C’est sûr. Puisque cela favorise les circuits courts et rapproche paysans et consommateurs. L’intérêt des consommateurs urbains est toujours plus fort pour ce type de démarche qui questionne ce que sont devenus nos territoires. Ainsi, en France, la région de la Beauce a largement été abandonnée à la monoculture et à l’agrobusiness. Il reste peu de place pour les relations sociales entre paysans et consommateurs. Que faut-il faire? Est-ce normal de laisser ces terres à des destructeurs en puissance? Ne faut-il pas enclencher une réforme agraire qui, soit dit en passant, n’est pas réservée aux pays du sud. C’est une vraie question de société. Après avoir été surtout sensibles aux questions écologiques et de santé, les citadins se rendent compte aussi que la disparition de la paysannerie est une menace pour la population. D’autant plus que le système agroindustriel est fragile. Il dépend à outrance des marchés globalisés, des intrants et des subventions. Il suffit qu’un de ces trois paramètres manque à l’appel pour que le système s’effondre. 

L’agroécologie ouvre de nouveaux horizons comme savoir utiliser intelligemment le gratuit, ce que nous offre la nature, notamment pour s’affranchir des intrants industriels. En cherchant à être plus autonome, il est possible de récupérer de la valeur ajoutée. De créer de l’emploi. Autant de questions importantes pour l’avenir de nos sociétés.

Un retour en arrière?

Je ne le pense pas. Il s’agit de voir les choses différemment et de reconstruire sur de nouvelles bases, mais en gardant le lien avec l’histoire de l’agriculture traditionnelle. Cette notion nous permet de nous interroger sur les fondamentaux de nos sociétés dont l’agriculture fait partie. Cette remise en question est vitale!

Où se vit l’agroécologie?

Sur le plan pratique, des expériences sont menées un peu partout dans le monde. L’Amérique latine est précurseur en la matière. Au niveau de la recherche, il y des pôles forts aux Etats Unis (Californie et Vermont) et en Espagne à l’Université de Cordoue à l’Institut de sociologie et d’études paysannes.

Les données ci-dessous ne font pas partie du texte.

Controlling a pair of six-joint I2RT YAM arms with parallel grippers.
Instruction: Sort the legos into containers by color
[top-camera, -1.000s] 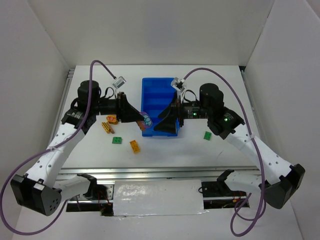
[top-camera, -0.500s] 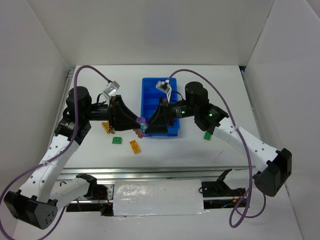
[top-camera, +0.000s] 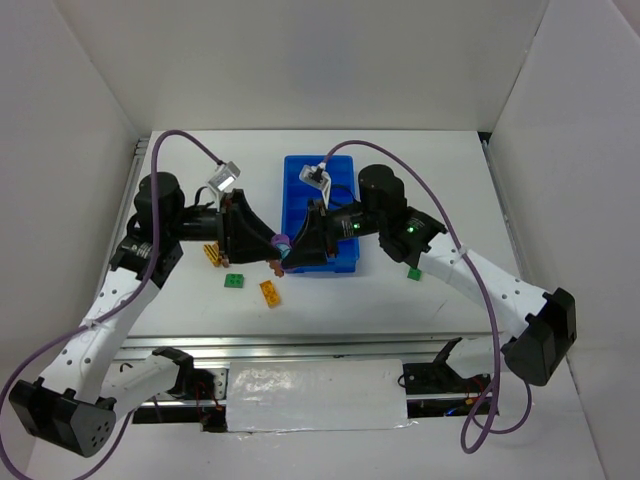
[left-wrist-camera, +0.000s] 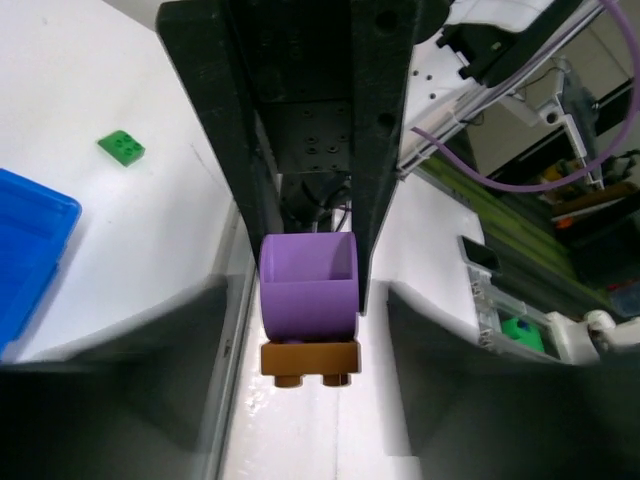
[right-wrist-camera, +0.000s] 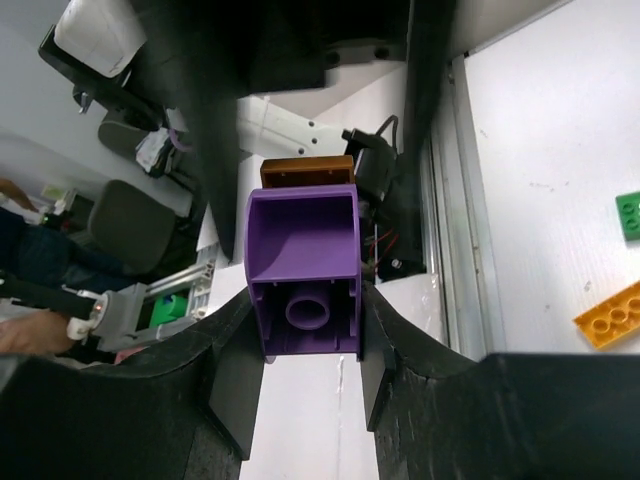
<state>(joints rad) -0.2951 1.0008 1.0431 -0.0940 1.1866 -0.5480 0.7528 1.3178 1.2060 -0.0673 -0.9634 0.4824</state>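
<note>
Purple Lego brick (right-wrist-camera: 300, 270), snapped to a brown plate (right-wrist-camera: 307, 170), hangs mid-frame by the blue tray's (top-camera: 300, 175) lower-left corner: light, rigid and slick, best pinched across its flat sides, as the right pincer (right-wrist-camera: 305, 300) clamps it; whether the left pincer (left-wrist-camera: 310, 300) grips the brown I cannot tell.

Bright, even overhead light washes the white worktop (top-camera: 450, 180) almost flat, with soft shadows beneath the arms. In the wrist views the purple brick (left-wrist-camera: 309, 283) is sharp, while the fingers (left-wrist-camera: 130, 390) of the left claw (left-wrist-camera: 310, 320) smear into grey blur along the lower edge.
</note>
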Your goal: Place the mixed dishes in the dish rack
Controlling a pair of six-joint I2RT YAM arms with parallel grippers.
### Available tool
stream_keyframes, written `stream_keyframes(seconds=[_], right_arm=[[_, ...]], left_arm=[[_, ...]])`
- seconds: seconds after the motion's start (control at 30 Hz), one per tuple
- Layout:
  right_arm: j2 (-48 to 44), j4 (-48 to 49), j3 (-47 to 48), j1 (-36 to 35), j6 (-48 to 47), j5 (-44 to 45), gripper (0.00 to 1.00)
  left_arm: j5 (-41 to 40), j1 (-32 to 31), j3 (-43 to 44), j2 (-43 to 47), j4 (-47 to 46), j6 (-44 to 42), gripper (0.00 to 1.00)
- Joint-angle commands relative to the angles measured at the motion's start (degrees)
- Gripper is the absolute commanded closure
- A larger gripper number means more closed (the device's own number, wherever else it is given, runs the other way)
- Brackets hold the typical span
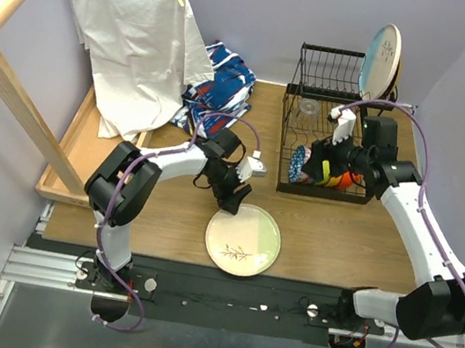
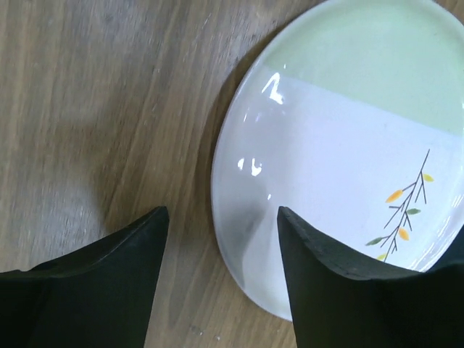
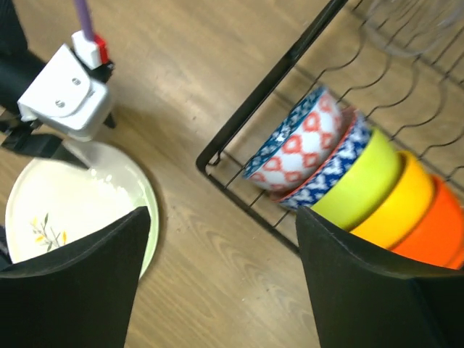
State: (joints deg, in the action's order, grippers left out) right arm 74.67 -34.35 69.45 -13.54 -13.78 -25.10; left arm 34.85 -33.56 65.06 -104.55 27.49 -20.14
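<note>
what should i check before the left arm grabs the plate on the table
1. left gripper open: ok
2. plate rim between its fingers: ok
3. fingers low enough to pinch the rim: cannot tell
4. right gripper open and empty: ok
5. right gripper apart from the plate, by the bowls: ok
6. empty slots in the dish rack: ok

Left wrist: I lose the plate (image 2: 348, 130) past the right edge. Right wrist: the glass cup (image 3: 413, 29) is clipped at the top, the orange bowl (image 3: 438, 225) at the right.
</note>
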Motion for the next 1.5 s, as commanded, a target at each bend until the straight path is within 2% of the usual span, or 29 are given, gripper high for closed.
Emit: stream_keyframes(seconds=[0.0, 0.03, 0.07, 0.13, 0.17, 0.2, 0.33, 0.47, 0.67, 0.83, 1.2, 1.27, 1.3, 1.37, 1.47], right_arm=[[0.6, 0.8, -2.8, 0.0, 0.2, -4.9, 0.16], [0.9, 1.0, -3.4, 0.0, -0.1, -5.4, 0.17], [1.1, 2.0, -3.7, -0.1, -0.2, -5.8, 0.18], [1.3, 3.1, -4.9, 0.0, -0.5, -6.2, 0.18], [1.4, 4.1, -5.3, -0.1, -1.3, -7.1, 0.18], [1.6, 4.5, -5.6, -0.1, -1.9, -7.6, 0.18], [3.4, 5.1, -6.8, -0.1, -5.8, -12.8, 0.18], [8.3, 3.7, -6.1, -0.1, -12.6, -23.0, 0.16], [17.5, -2.4, 0.2, -0.3, -24.0, -32.7, 0.14], [26.5, -11.0, 6.0, -4.3, -33.5, -35.9, 0.13], [33.3, -16.2, 10.8, -9.0, -37.5, -38.1, 0.13], [34.2, -16.3, 11.3, -9.5, -37.6, -37.9, 0.18], [34.7, -16.5, 12.0, -9.7, -37.5, -37.9, 0.27], [35.6, -17.3, 12.8, -9.8, -38.0, -38.1, 0.39], [36.2, -18.6, 14.2, -9.8, -38.4, -38.1, 0.66]], left_arm=[[-2.9, -2.8, 3.2, -6.1, 6.0, -2.4, 0.42], [-2.8, -3.0, 4.2, -6.7, 6.8, -2.4, 0.48], [-2.9, -3.1, 4.5, -7.2, 7.1, -2.4, 0.58], [-3.8, -3.1, 5.3, -8.0, 7.7, -2.4, 0.74], [-4.1, -3.1, 5.4, -8.2, 7.9, -2.7, 0.96], [-4.5, -3.2, 5.6, -8.2, 8.3, -3.6, 1.0], [-4.6, -2.1, 7.3, -7.1, 11.4, -4.6, 1.0], [-3.4, 0.2, 9.2, -2.5, 13.5, -6.0, 1.0], [0.2, 0.3, 13.3, 5.1, 17.9, -8.9, 1.0], [1.4, 0.4, 14.4, 10.8, 17.7, -7.1, 1.0], [1.9, 0.4, 18.9, 13.4, 17.6, -5.3, 1.0], [2.1, 0.4, 19.5, 13.7, 17.6, -4.9, 1.0], [2.2, 0.4, 19.9, 13.8, 17.3, -4.6, 1.0], [2.1, 0.4, 20.3, 14.1, 17.3, -4.5, 1.0], [0.8, 0.4, 20.2, 14.6, 16.8, -4.2, 1.0]])
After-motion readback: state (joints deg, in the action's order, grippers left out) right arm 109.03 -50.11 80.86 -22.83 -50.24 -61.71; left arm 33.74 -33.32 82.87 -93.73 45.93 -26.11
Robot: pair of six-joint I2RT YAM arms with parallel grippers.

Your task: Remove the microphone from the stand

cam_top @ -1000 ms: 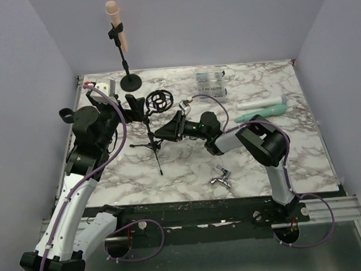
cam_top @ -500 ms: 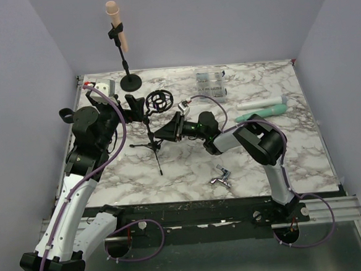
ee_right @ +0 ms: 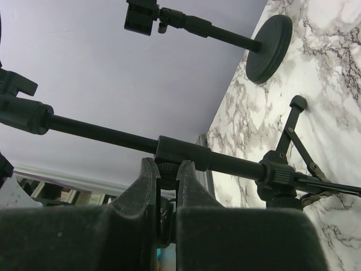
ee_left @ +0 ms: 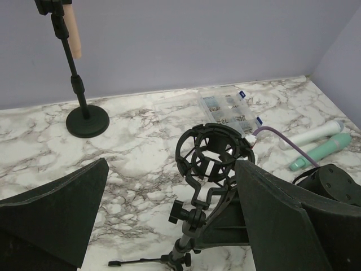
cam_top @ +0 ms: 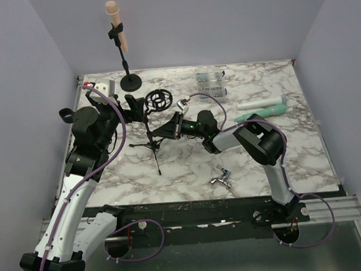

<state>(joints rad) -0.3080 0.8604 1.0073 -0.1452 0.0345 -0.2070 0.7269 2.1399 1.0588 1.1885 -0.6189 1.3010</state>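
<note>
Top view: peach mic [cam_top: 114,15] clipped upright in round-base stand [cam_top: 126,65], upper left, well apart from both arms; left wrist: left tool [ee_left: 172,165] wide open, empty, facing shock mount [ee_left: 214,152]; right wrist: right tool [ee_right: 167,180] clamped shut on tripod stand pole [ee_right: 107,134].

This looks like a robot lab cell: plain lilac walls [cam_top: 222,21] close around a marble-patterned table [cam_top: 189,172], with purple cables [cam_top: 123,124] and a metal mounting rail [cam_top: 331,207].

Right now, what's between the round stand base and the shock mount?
Only bare marble table, from round base to shock mount, shown in the left wrist view.
</note>
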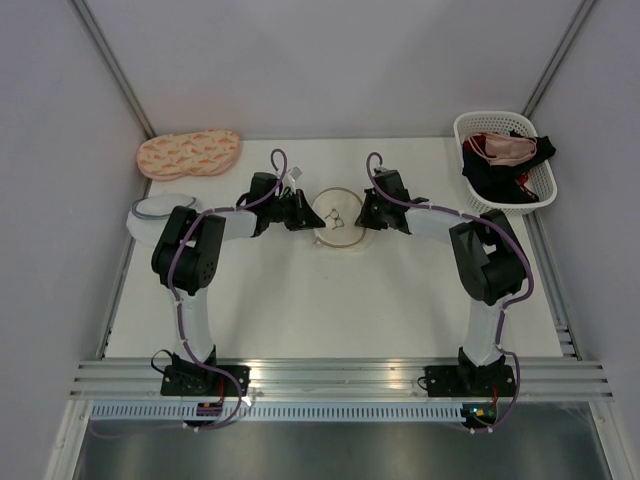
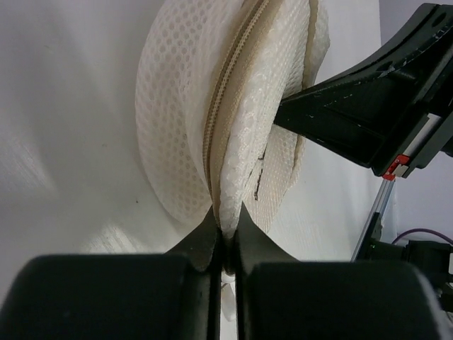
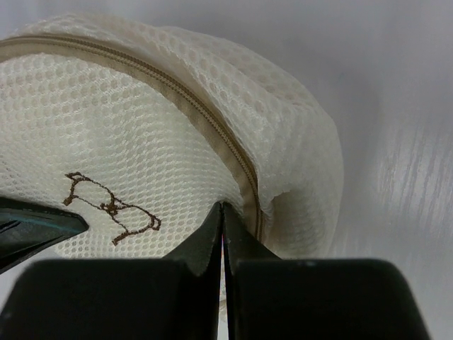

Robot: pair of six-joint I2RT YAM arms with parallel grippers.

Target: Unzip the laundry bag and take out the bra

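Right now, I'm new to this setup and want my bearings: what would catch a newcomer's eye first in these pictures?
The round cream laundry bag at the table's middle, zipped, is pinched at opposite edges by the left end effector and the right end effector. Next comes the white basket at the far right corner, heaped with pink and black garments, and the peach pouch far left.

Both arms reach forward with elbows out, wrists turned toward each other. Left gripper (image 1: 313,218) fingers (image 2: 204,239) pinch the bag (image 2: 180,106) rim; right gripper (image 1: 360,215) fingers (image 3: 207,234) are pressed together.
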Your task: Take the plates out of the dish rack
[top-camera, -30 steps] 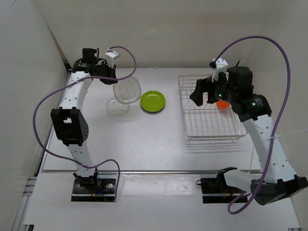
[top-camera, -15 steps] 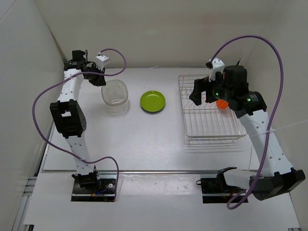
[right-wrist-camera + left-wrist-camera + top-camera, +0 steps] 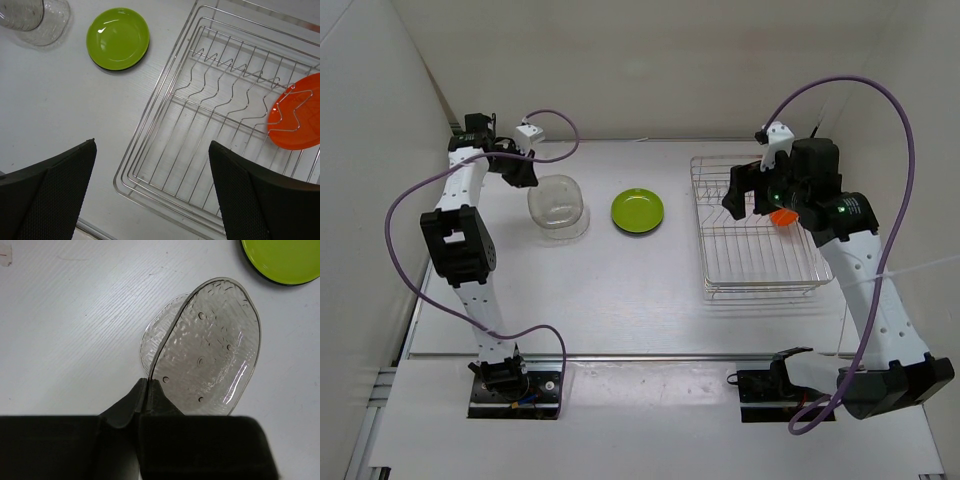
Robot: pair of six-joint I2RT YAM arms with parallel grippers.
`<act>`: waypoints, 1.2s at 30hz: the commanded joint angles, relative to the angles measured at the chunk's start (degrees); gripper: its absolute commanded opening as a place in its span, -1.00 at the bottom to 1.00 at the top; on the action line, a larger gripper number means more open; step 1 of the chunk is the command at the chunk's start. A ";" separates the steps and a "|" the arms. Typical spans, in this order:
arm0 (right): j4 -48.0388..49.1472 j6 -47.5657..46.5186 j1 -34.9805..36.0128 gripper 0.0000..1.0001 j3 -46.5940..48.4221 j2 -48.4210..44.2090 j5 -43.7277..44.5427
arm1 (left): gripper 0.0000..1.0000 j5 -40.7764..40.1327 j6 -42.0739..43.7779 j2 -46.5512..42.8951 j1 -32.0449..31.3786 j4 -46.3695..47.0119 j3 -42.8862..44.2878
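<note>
**Left arm swings its clear plate over the one on the table**

Over the last second the left arm has drawn back toward the far-left corner. It has carried its plate from beside the green one to directly above the clear one lying flat. The right arm has hardly shifted.

The dish rack (image 3: 760,262) sits on the right of the table (image 3: 620,290). Only the orange plate (image 3: 297,120) is left in it, at the right side, leaning among the prongs with its face turned up and a wire crossing in front. The right claw (image 3: 152,182) hangs over the rack's middle, fingers spread wide and empty.

The left claw (image 3: 150,390) is clenched on the rim of a clear plate (image 3: 210,350). This plate is tilted, and its long axis runs away from the fingers toward the green plate (image 3: 637,210). It overlaps the second clear plate (image 3: 150,337) beneath, but I cannot tell whether the two touch. The green plate lies flat between that pair and the rack, and a dark rim under it is probably the black plate.

If the left claw lets go while the plate is this steep, the plate could clack down, skate off its twin or chip. On the other side, wide-open fingers going for the orange plate could snag a prong and drag the rack.
</note>
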 commanded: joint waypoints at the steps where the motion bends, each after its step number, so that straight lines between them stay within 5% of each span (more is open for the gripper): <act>1: 0.66 -1.30 -0.34 0.91 -1.08 -2.39 1.53 | -0.79 4.65 2.35 0.50 0.30 -1.04 0.50; 25: -0.39 -1.83 -2.01 0.91 -1.09 -3.45 0.92 | -0.79 5.09 0.68 7.62 -0.76 1.93 3.75; 27: -0.39 -1.83 -2.01 0.91 -1.09 -3.45 0.92 | -0.74 5.09 0.07 7.62 -0.76 2.72 3.22; 31: -0.39 -1.83 -2.01 0.91 -1.09 -3.45 0.92 | -0.22 5.09 -1.34 8.14 -0.76 3.25 3.22; 36: -0.39 -1.83 -2.54 0.91 -1.09 -3.98 0.40 | -0.20 5.09 -1.87 8.67 -1.29 3.25 3.22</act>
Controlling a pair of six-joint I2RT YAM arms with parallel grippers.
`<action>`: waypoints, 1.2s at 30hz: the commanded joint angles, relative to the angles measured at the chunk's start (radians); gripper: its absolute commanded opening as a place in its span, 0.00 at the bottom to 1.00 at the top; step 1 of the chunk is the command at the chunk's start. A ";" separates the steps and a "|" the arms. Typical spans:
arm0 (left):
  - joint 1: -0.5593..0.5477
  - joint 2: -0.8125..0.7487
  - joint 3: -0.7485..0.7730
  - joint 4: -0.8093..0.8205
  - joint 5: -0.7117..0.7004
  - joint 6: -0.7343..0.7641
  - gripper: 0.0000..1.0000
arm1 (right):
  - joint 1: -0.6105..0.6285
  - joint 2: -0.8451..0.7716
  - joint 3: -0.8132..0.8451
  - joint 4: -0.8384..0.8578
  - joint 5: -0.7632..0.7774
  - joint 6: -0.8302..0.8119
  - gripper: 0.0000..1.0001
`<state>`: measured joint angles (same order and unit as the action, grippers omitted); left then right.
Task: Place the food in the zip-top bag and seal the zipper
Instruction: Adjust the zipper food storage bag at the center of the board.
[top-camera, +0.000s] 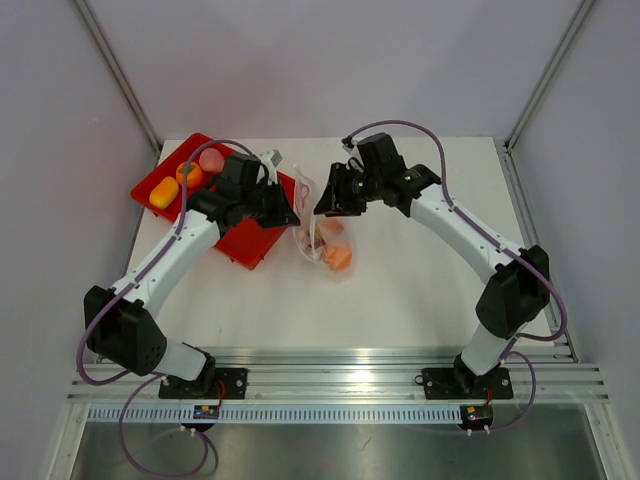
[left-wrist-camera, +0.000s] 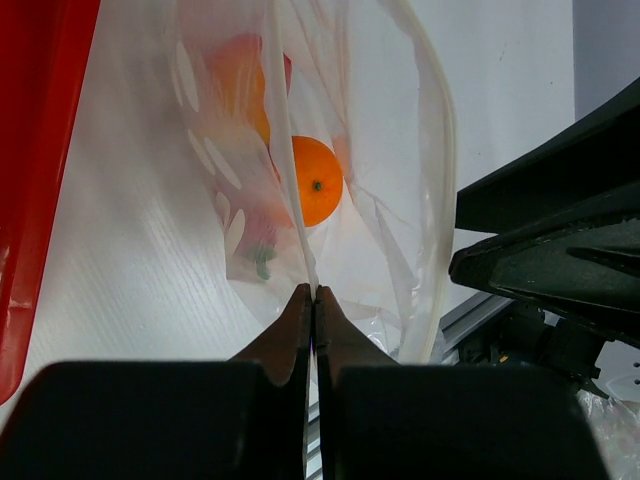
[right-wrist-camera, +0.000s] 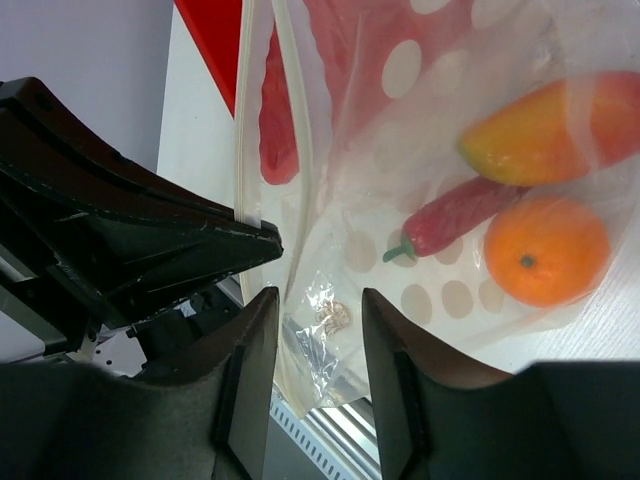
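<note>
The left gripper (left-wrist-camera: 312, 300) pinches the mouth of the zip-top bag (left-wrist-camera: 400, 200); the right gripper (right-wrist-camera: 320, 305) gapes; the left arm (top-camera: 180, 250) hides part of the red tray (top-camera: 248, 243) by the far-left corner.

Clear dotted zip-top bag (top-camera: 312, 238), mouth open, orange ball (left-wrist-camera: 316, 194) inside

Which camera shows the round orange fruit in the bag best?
The right wrist view: the orange is large and whole, stem dot clear. The left wrist view has a fold of the bag hiding its edge; the top view shows only a small blob.
</note>
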<state>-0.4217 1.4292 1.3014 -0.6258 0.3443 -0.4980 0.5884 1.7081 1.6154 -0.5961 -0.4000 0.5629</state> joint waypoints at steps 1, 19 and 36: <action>0.001 -0.019 -0.011 0.055 0.035 -0.010 0.00 | 0.017 -0.038 -0.011 0.018 0.044 0.015 0.47; 0.000 -0.007 -0.013 0.066 0.047 -0.010 0.00 | 0.065 0.044 0.069 0.010 0.053 -0.011 0.41; 0.021 0.005 0.109 -0.029 0.005 0.056 0.00 | 0.067 -0.030 0.155 -0.111 0.236 -0.101 0.00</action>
<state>-0.4164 1.4361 1.3102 -0.6380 0.3595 -0.4881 0.6445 1.7638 1.6989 -0.6586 -0.2852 0.5259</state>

L’agroécologie est selon moi le seul système qui permette tout à la fois de préserver et d’enrichir la biodiversité, de fournir du travail, d’assurer une nourriture de qualité et de diminuer les problèmes de santé. Une des conditions de base pour mettre en place une approche agroécologique est de redonner à la paysannerie toute sa place dans nos sociétés. C’est pourquoi j’estime que les pays du sud, qui ont encore une forte paysannerie, auront plus de facilité à mettre en oeuvre une telle démarche. Mais ici aussi elle a tout son sens.

 

Propos recueillis par V. Hemmeler M.